Competent – A good board will have a competent base line of skills and expertise across the fundamental business functions. This will ensure that all board members are able to contribute effectively. The board will also have a higher level of expertise, with individual members having knowledge of specific topics to ensure a high level of expertise across a range of areas by the board as a whole. The board will have knowledge of the basic business structure, the financials and the business model.
Diverse – A board of directors from the same background, similar ages and same gender will tend to come up with similar ideas. A diverse board will challenge more appropriately and be able to think outside the box, bringing different experiences to the organisation.
Engaged – It is crucial for the board to be actively involved in the workings of the organisation, understanding the day to day operations, but not getting involved. In order to make critical strategic decisions they will have to take time to understand the business and what makes it tick. This cannot be done remotely and passively as this attribute is as much an attitude as it is a practical application.
Focused – Staying on track and remaining focused is a pre-requisite for success for any organisation.
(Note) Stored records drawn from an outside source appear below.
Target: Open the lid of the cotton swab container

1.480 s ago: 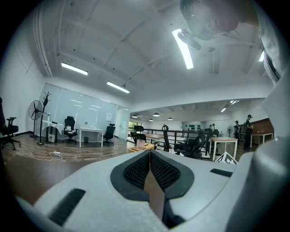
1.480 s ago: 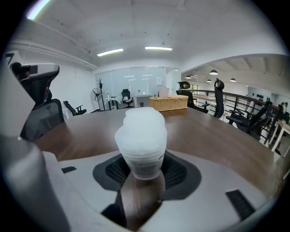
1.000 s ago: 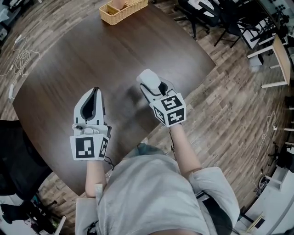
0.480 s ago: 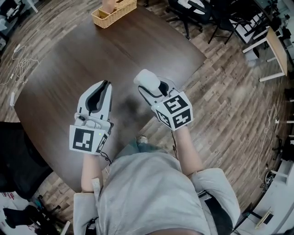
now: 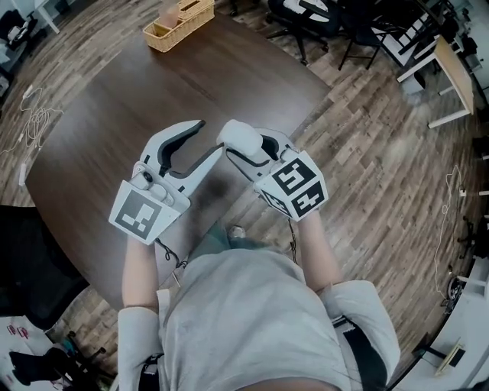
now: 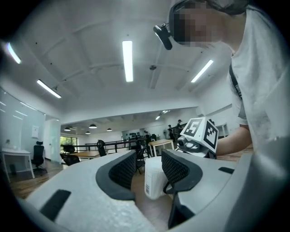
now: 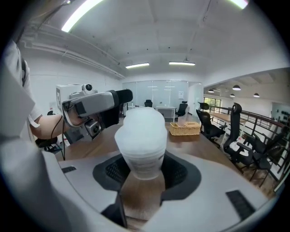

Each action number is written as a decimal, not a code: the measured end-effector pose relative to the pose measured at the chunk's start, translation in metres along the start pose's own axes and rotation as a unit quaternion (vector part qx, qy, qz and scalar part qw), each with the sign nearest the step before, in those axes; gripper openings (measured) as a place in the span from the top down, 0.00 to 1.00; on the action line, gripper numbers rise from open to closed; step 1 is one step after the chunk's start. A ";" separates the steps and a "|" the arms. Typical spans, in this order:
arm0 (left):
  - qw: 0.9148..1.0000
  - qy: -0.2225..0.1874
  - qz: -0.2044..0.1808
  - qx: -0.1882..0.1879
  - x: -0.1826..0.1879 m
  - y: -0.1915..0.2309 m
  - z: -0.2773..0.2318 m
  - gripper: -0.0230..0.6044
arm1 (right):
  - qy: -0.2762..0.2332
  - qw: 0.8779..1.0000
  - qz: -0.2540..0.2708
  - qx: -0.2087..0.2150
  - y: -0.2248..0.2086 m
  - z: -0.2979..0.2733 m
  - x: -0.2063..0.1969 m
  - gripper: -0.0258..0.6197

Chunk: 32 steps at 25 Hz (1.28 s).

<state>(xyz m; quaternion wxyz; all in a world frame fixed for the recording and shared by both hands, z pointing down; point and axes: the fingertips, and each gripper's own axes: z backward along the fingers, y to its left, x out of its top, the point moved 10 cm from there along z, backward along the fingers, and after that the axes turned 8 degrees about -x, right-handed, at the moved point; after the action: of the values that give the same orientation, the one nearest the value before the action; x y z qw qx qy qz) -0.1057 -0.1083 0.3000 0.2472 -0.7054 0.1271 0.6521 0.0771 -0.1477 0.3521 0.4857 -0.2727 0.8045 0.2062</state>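
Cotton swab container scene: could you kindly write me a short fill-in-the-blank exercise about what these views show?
1. The right tongs are shut on the ____.
2. At the far edge of the table stands a ____ basket.
3. The marker cube on the right tongs is printed in black and ____.
Missing words: cotton swab container; wicker; white.
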 end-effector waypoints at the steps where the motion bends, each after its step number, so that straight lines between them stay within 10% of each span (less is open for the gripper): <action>1: 1.000 0.001 -0.007 -0.015 0.002 -0.003 -0.004 0.71 | 0.001 1.000 0.007 0.003 0.001 0.004 0.000 0.66; 19: 0.979 0.054 -0.044 -0.191 0.007 -0.036 -0.035 0.56 | -0.005 0.991 0.117 0.063 0.018 0.045 0.000 0.66; 32: 0.972 0.056 -0.054 -0.223 0.009 -0.042 -0.031 0.57 | 0.003 0.986 0.137 0.097 0.024 0.049 0.000 0.66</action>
<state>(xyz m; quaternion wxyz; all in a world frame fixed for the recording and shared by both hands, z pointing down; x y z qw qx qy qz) -0.0569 -0.0873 0.3001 0.1113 -0.7838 -0.0459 0.6092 0.0948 -0.1002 0.3316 0.4743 -0.1125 0.8520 0.1909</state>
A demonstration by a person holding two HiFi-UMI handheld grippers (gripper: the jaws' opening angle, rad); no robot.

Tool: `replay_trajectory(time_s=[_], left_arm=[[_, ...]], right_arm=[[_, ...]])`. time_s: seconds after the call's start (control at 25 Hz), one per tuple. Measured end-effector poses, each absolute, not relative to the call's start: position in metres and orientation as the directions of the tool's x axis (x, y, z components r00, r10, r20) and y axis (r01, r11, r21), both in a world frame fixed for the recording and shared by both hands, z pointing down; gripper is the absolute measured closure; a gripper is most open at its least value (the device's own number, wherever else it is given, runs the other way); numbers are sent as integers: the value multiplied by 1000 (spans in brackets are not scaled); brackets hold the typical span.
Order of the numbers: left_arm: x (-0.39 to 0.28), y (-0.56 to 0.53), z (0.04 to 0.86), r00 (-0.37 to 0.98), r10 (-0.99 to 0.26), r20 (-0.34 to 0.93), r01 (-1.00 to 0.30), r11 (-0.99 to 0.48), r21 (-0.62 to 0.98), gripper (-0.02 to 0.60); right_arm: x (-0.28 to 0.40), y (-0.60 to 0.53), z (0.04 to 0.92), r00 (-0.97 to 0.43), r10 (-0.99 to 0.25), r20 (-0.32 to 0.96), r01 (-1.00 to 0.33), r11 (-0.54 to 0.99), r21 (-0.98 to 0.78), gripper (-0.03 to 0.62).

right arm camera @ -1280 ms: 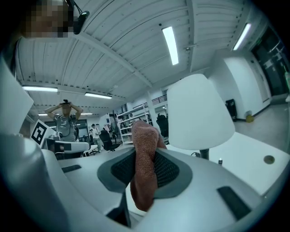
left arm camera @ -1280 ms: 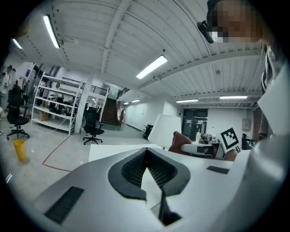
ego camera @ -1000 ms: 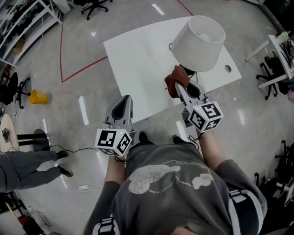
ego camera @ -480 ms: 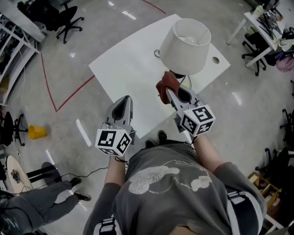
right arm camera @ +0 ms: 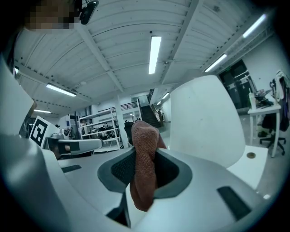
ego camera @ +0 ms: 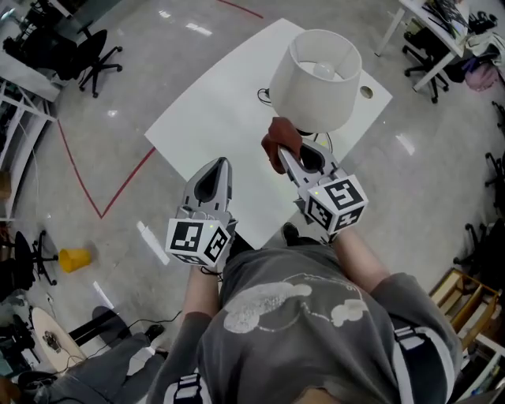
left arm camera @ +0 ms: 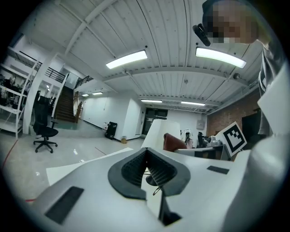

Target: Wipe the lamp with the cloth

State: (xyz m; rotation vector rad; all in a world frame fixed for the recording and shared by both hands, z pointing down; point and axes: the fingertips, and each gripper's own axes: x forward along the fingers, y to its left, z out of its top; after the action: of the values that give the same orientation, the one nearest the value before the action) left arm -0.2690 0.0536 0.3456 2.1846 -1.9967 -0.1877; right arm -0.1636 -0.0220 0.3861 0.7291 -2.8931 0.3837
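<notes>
A lamp with a white shade stands near the right edge of the white table; the same shade fills the right of the right gripper view. My right gripper is shut on a reddish-brown cloth, held just left of and below the shade. The cloth hangs folded between the jaws. My left gripper hovers over the table's near edge, shut with nothing in it; its jaws meet at the tips. The lamp's base is hidden by the shade.
A black cord lies on the table beside the lamp. Office chairs stand far left, desks far right. A yellow cone sits on the floor, left. Red tape lines mark the floor.
The view has swung; the table and lamp sit slightly higher and more left in frame. My right gripper with the cloth has edged closer under the shade. The left gripper is unchanged.
</notes>
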Motion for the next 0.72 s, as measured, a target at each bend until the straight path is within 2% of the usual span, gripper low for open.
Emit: replay_trajectory(time_s=[0.4, 0.72], left_arm=[[-323, 6, 334, 347, -938, 20, -922, -337, 193, 574], [-344, -38, 316, 472, -881, -23, -869, -470, 151, 574]], right_arm=[[-214, -44, 347, -739, -662, 129, -671, 703, -236, 502], [-238, -68, 318, -610, -789, 72, -766, 564, -308, 502]])
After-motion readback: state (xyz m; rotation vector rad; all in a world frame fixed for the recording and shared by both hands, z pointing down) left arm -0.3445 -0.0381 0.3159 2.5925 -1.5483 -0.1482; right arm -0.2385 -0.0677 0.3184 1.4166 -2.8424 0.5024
It is the role of the board to ensure the enterprise stays true to its mission.
Why Develop the Board?
Let's explore, briefly, why it is advantageous for social enterprises to develop their boards.
The chief executive of a small or medium sized enterprise is in a lonely position without the support of an effective board. More importantly, a good chair can make all the difference to the operations. Funders and other stakeholders will be more inclined to listen to the views of an influential board or chair when the 'going gets tough'. Or in cases where there are significant developments in the enterprise, a well-versed board can help to convince a bank manager or potential partner more easily than an executive.
Good boards come into their own when they are able to spend time considering strategic and environmental frameworks, without getting bogged down in the day to day detail.The executive can then get on with the management and have a tier of leadership that can monitor and supervise activity.
The point I am making is that governance is more than just compliance. If the role of directors were simply to attend the occasional meeting, ask some supportive questions and get a free lunch, they would be of little benefit. A board has a much broader remit.
Boards can find themselves becoming a necessary evil, a distraction or even a hindrance. However, this will only come about if the paradigm for governance is skewed towards compliance. If the board has been brought together to encompass the key competencies described, this can be avoided.
Good Governance Ensures Good Management
Bob Tricker, author of Essential Director, summarises the point well. 'The way companies are governed has become more important than the way they are managed. 'After all, good governance should ensure good management whereas poor governance allows poor management.' In the current climate it is critically important to ensure that your enterprise is being directed well and that the executive is managed well.
Surely then, good governance and an effective board is not an option - it is imperative.